One of the earth’s most precious commodities is water. Every ecosystem on our planet depends on it for survival, but yet we are challenged globally with accessing clean and reliable drinking water. According to The Water Project, nearly 1 billion people worldwide lack access to clean drinking water. Growing populations spur demand for more industries and farmland, thus draining water resources more rapidly than ever. Furthermore, those in the most barren of areas spend so much time searching and gathering suitable clean water, that they suffer poor healthcare, loss of education time and work opportunities. Couple these facts with the effects of climate change altering rainfall patterns, and it illustrates why more attention is needed on this critical issue both around the world and here at home. Remember, unlike reducing our carbon footprint, there is no alternative or substitute to promote for clean drinking water.

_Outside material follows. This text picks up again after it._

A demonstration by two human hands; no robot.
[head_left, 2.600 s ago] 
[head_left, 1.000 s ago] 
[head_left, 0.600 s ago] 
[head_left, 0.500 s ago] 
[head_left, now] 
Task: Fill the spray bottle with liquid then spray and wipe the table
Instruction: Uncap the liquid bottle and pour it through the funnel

August is National Water Quality Month and it makes sense to draw attention to the importance of having clean water during a month where we enjoy rivers, lakes and oceans across our nation. I have devoted a considerable amount of my attention to this challenge locally. In addition to access, all of us should demand water that is safe to drink. One challenge we have faced locally is the presence of contaminates in our water. This problem led me to author my latest initiative, A5158, which would require the Department of Environmental Protection (DEP) to establish a maximum contaminant level (MCL) for 1,2,3-trichloropropane (TCP) in drinking water.
TCP is a man-made chemical, commonly found at industrial or hazardous waste sites, according to the United States Environmental Protection Agency. It has been used as an industrial solvent, as a cleaning and degreasing agent, and as a chemical intermediate in the production of other chemicals. TCP is a persistent pollutant in groundwater and the EPA has classified it as “likely to be carcinogenic to humans.” Short-term exposure to TCP may cause eye and throat irritation, and long-term exposure has led to liver and kidney damage and reduced body weight in animal studies.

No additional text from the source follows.